Description of problem: Upstream cacti tarballs have log and rra as subdirs in main cacti directory. They both contain .htaccess file that prevents access to files in those directories via httpd. In Fedora cacti packages, those directories are replaced by symlinks to directories created elsewhere (in /var), but there's no restriction equivalent to .htaccess files provided by upstream. So it is possible to download log or rra files (if you can guess their names). Default cacti-httpd.conf only allows localhost to access cacti, but I believe this restriction is more of a safe default before cacti can be configured and expected to be removed. It may be a good idea to extend default httpd config to clarify purpose of default localhost restriction and add additional restrictions on log and rra (and scripts possibly too) not expected to be removed after initial configuration. Version-Release number of selected component (if applicable): cacti-0.8.7f-1
This bug appears to have been reported against 'rawhide' during the Fedora 14 development cycle. Changing version to '14'. More information and reason for this action is here: http://fedoraproject.org/wiki/BugZappers/HouseKeeping
(This is still present in rawhide, so I'm bumping the version back up.) When I looked into this problem a while ago, I came up with a "blacklist" of things that should never be loaded. Here's a snippet of my httpd.conf <Directory /var/www/cacti/> <FilesMatch (cmd|copy_cacti_user|poller|poller_commands|poller_export|poller_reindex_hosts|rebuild_poller_cache|script_server).php> order deny,allow Deny from all </FilesMatch> </Directory> <Directory /var/www/cacti/scripts> order deny,allow Deny from all </Directory> <Directory /var/www/cacti/include> order deny,allow Deny from all <FilesMatch (.gif|.css|.js)$> order allow,deny Allow from all </FilesMatch> </Directory> Feel free to use this for inspiration. You could certainly add /rra and /log to the blacklist.
This package has changed ownership in the Fedora Package Database. Reassigning to the new owner of this component.
Please test this update. It's built for F-14, but I'd like it tested before I put it in rawhide or older. Thanks! http://zanoni.jcomserv.net/fedora/cacti/cacti-0.8.7g-3.fc14.noarch.rpm
Jon, I took a look at that RPM. Here are my three suggestions: 1. On the original subject of this bug, I don't see the /log or /rra directories denied anywhere.

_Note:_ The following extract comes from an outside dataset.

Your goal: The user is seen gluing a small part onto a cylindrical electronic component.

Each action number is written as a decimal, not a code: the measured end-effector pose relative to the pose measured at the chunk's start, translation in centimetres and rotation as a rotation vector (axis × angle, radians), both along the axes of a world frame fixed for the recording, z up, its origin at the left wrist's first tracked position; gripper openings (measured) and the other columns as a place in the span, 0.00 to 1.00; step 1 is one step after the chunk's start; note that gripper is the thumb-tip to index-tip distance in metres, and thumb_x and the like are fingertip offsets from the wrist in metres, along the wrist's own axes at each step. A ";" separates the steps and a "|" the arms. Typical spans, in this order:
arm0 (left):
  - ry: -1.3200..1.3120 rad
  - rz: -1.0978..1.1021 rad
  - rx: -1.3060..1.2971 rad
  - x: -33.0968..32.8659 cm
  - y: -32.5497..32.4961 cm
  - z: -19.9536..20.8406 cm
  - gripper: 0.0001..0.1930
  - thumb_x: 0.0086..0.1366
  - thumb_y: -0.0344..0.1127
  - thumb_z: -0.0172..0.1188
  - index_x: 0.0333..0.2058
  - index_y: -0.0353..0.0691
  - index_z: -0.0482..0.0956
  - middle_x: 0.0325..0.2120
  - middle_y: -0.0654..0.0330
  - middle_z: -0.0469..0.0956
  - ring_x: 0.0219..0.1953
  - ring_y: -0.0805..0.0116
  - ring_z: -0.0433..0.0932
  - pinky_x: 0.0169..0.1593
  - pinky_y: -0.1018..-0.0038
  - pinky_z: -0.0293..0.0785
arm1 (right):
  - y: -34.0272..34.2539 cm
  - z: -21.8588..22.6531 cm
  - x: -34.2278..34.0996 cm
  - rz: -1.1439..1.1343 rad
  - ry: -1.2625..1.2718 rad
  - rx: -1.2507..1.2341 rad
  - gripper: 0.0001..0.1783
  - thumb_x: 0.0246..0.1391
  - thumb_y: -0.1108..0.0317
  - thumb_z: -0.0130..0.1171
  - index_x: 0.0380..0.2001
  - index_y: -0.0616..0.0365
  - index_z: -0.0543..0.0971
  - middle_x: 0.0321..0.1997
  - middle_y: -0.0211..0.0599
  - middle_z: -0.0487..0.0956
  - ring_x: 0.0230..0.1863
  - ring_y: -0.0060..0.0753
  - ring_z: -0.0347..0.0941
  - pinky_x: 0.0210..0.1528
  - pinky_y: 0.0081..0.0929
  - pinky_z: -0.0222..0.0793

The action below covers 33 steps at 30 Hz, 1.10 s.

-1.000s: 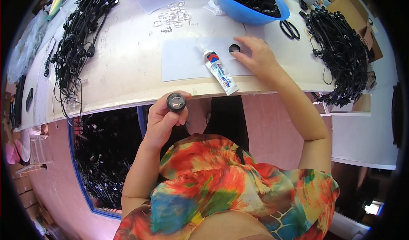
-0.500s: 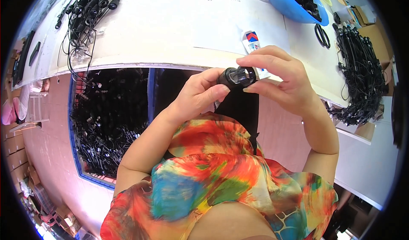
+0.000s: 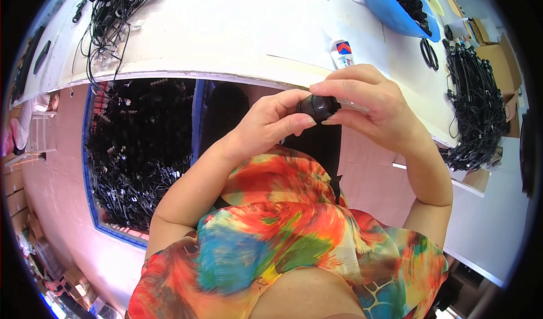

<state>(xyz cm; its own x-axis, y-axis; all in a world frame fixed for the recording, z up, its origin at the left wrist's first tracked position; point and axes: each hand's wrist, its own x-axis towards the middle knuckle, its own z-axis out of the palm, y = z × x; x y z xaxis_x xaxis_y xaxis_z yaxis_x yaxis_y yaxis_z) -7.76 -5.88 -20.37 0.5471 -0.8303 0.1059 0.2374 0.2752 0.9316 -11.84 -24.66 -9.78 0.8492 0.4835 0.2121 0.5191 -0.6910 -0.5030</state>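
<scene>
Between my two hands, just in front of the table's near edge, is a black cylindrical plastic part [image 3: 318, 108]. My left hand [image 3: 267, 119] pinches its left end between thumb and fingers. From the other side my right hand [image 3: 378, 107] closes its thumb and index finger on the right end. The part now shows as one dark, nearly solid body, tilted slightly; its inside is hidden. On the table just beyond my right hand lies a white tube with a red and blue mark [image 3: 343, 53], partly covered by that hand.
A blue basin [image 3: 376, 8] of black parts stands at the back right, with black-handled scissors [image 3: 429, 54] beside it. Bundled black cables [image 3: 478, 104] hang at the right; more cables with sockets [image 3: 110, 19] lie at left. Below is a blue-framed crate [image 3: 87, 166] of black cables.
The clear section visible earlier between the black ends no longer shows; the two ends sit closer together. My hands have drawn slightly nearer each other, and the view has shifted a little.
</scene>
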 end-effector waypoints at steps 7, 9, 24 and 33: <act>0.010 -0.038 0.106 -0.7 -0.1 1.4 0.15 0.57 0.33 0.57 0.42 0.34 0.71 0.28 0.65 0.74 0.30 0.81 0.69 0.36 0.82 0.68 | -0.1 0.8 -0.9 0.021 0.020 -0.221 0.20 0.34 0.68 0.65 0.36 0.56 0.76 0.31 0.34 0.75 0.32 0.37 0.70 0.35 0.28 0.65; -0.023 -0.001 0.107 -1.0 -0.4 1.4 0.14 0.57 0.33 0.57 0.42 0.34 0.71 0.28 0.64 0.74 0.31 0.81 0.70 0.38 0.81 0.68 | 0.1 0.9 -1.3 -0.041 0.048 -0.314 0.20 0.33 0.67 0.66 0.35 0.57 0.76 0.28 0.34 0.75 0.30 0.37 0.70 0.34 0.28 0.64; -0.077 0.051 0.199 -0.4 -0.1 1.3 0.16 0.52 0.32 0.62 0.39 0.33 0.74 0.29 0.61 0.77 0.31 0.80 0.72 0.37 0.79 0.70 | 0.9 0.6 -0.6 -0.029 -0.131 -0.214 0.22 0.37 0.53 0.62 0.30 0.59 0.74 0.19 0.33 0.72 0.21 0.37 0.69 0.25 0.26 0.62; -0.153 0.140 0.226 -0.7 -0.2 1.5 0.16 0.51 0.36 0.63 0.38 0.35 0.74 0.26 0.56 0.77 0.26 0.73 0.73 0.34 0.78 0.70 | 1.6 1.0 -1.0 -0.150 0.093 -0.150 0.16 0.41 0.56 0.60 0.28 0.57 0.72 0.19 0.37 0.73 0.21 0.41 0.70 0.22 0.29 0.64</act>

You should probably insert the following additional sections to /etc/httpd/conf.d/cacti.conf: <Directory /usr/share/cacti/log> order deny,allow Deny from all </Directory> <Directory /usr/share/cacti/rra> order deny,allow Deny from all </Directory> 2. To keep with the "localhost only, out of the box" convention, you should probably modify my suggested configuration from "Allow from all" to "allow from 127.0.0.1" in the /include directory. It would look like this: <Directory /usr/share/cacti/include> order deny,allow Deny from all <FilesMatch (.gif|.css|.js)$> order allow,deny Allow from 127.0.0.1 </FilesMatch> </Directory> 3. To help out the user, it would be useful to add a note in either README.cacti or etc/httpd/conf.d/cacti.conf (my preference). Something like: # Users: Change "Allow from 127.0.0.1" to open up cacti to other network devices. For example, change "Allow from 127.0.0.1" to "Allow from all". # The sections marked "deny from all" should not be modified. These are in place in order to harden cacti.
Initial fix committed in 236450cab3.
cacti-0.8.7h-2.fc16 has been submitted as an update for Fedora 16. https://admin.fedoraproject.org/updates/cacti-0.8.7h-2.fc16
cacti-0.8.7h-2.fc16 has been pushed to the Fedora 16 stable repository. If problems still persist, please make note of it in this bug report.
cacti-0.8.7i-1.el6 has been submitted as an update for Fedora EPEL 6. https://admin.fedoraproject.org/updates/cacti-0.8.7i-1.el6
cacti-0.8.7i-1.el5 has been submitted as an update for Fedora EPEL 5. https://admin.fedoraproject.org/updates/cacti-0.8.7i-1.el5
cacti-0.8.7i-1.el4 has been submitted as an update for Fedora EPEL 4. https://admin.fedoraproject.org/updates/cacti-0.8.7i-1.el4
cacti-0.8.7i-2.el6 has been pushed to the Fedora EPEL 6 stable repository. If problems still persist, please make note of it in this bug report.
cacti-0.8.7i-2.el4.1 has been pushed to the Fedora EPEL 4 stable repository. If problems still persist, please make note of it in this bug report.
cacti-0.8.7i-2.el5 has been pushed to the Fedora EPEL 5 stable repository. If problems still persist, please make note of it in this bug report.